Sobald sich die Ereignisse nach der Ankunft Russels überschlagen, gewinnt der Film an Tempo. Nur in der Art, wie die Schweizer Englisch und Spanisch sprechen, hallt die bedächtige Langsamkeit nach. Die als langsam eingeführten, langsam sprechenden Figuren sehen sich plötzlich einer Kaskade von Ereignissen ausgesetzt, die sie überfordert. Dadurch, dass Sabine Boss diesen Kontrast in die Struktur des Films einbaut – zuerst langsam und dann immer schneller – gibt sie dem komödiantischen Stoff eine solide Basis. So wirken die Figuren viel glaubwürdiger.

Die Charakterisierung, wie man nach «Studers erster Fall» und nun dem «Ernstfall» bemerkt, gehört zu den grossen Stärken der Regisseurin, die an deutschen Theatern ihr Knowhow in Schauspielerführung übte. Auch wenn Sabina Schneebeli in der Rolle der Fotografin etwas blass bleibt, begeistern schauspielerische Leistungen bis in die Nebenrollen hinein – Mike Müller etwa als Sicherheitsbeamter Rüegg, Daniel Rohr als Bundesratsassistent Thomas Fröhlicher oder Jean-Pierre Cornu als Bundesrat Hitz – Cornu ist dazu dem amtierenden Bundesrat Deiss täuschend ähnlich.
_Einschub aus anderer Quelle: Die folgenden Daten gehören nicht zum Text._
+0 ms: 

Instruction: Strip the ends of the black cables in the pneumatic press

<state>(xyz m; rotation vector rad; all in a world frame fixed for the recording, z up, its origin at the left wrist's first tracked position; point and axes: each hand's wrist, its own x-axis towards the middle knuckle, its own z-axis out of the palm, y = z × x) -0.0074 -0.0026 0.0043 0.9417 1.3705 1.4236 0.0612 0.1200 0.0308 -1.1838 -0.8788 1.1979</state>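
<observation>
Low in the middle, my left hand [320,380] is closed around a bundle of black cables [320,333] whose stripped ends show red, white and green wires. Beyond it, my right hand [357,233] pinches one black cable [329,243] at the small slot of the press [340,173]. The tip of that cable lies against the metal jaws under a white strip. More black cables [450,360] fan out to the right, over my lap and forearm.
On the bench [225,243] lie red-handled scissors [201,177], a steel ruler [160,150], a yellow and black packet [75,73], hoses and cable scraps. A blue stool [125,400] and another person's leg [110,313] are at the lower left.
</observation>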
Die Regisseurin erzählt, dass während der Dreharbeit sie und Viktor Giacobbo viel zu streiten hatten – trotz, oder gerade wegen der grundsätzlich vorhandenen Sympathie. Als Zuschauer ist man froh um diese Auseinandersetzung: «Ernstfall in Havanna» ist dadurch kein eindimensionales Starvehikel geworden, sondern ein echter Schweizer «Glücksfall in Havanna». Auch wenn es die Dominikanische Republik war.